* **WORK TASK**: Report each line of the data below in which "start" appears.

※ ※ ※

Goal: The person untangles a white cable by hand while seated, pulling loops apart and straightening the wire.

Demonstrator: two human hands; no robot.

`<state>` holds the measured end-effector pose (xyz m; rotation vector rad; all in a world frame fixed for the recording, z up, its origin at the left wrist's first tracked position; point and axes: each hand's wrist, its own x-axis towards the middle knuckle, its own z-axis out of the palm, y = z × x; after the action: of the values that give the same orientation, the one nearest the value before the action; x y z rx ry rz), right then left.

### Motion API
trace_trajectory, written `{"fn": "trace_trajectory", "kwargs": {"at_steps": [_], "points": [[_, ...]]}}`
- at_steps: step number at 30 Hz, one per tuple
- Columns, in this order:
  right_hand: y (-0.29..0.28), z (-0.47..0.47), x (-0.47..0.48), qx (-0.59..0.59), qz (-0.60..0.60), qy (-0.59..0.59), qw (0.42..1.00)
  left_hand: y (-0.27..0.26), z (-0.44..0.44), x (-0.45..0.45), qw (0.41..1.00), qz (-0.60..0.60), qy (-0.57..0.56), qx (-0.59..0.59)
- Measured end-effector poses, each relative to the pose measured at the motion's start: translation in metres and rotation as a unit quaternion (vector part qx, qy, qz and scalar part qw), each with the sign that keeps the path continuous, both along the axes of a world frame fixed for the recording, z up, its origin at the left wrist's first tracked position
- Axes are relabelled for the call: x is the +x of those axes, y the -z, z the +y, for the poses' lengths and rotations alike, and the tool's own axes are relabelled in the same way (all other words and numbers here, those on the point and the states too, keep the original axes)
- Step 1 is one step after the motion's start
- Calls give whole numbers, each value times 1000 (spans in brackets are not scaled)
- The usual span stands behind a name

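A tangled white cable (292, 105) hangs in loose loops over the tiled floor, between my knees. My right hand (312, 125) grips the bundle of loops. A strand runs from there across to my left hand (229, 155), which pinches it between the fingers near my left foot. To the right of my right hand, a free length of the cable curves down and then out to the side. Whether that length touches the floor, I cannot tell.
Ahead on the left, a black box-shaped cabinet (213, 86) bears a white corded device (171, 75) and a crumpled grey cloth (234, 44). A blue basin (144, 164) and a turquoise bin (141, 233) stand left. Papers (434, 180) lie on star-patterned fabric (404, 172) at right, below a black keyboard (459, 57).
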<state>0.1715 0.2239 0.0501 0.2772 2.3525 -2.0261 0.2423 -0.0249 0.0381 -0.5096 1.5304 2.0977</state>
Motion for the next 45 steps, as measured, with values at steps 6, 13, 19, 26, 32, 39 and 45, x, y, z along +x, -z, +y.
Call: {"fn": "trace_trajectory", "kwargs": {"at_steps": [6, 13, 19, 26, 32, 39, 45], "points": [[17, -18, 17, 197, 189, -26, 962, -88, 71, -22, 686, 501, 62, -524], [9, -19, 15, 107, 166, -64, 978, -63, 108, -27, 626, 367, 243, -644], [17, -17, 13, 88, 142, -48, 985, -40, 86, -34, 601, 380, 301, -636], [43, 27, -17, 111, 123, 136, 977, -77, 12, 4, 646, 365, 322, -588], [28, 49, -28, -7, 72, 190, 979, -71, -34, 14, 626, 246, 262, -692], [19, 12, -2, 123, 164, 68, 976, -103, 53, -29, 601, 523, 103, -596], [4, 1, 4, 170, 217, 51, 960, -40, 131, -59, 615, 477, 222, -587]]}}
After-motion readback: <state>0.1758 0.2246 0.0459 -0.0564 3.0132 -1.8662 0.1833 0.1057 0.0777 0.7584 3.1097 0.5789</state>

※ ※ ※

* **TASK OUTPUT**:
- Measured end-effector poses, each relative to the pose measured at the motion's start: translation in metres and rotation as a unit quaternion (vector part qx, qy, qz and scalar part qw), each with the sign that keeps the path continuous, both along the axes of a world frame fixed for the recording, z up, its origin at the left wrist's first tracked position
- Step 1 is one step after the motion's start

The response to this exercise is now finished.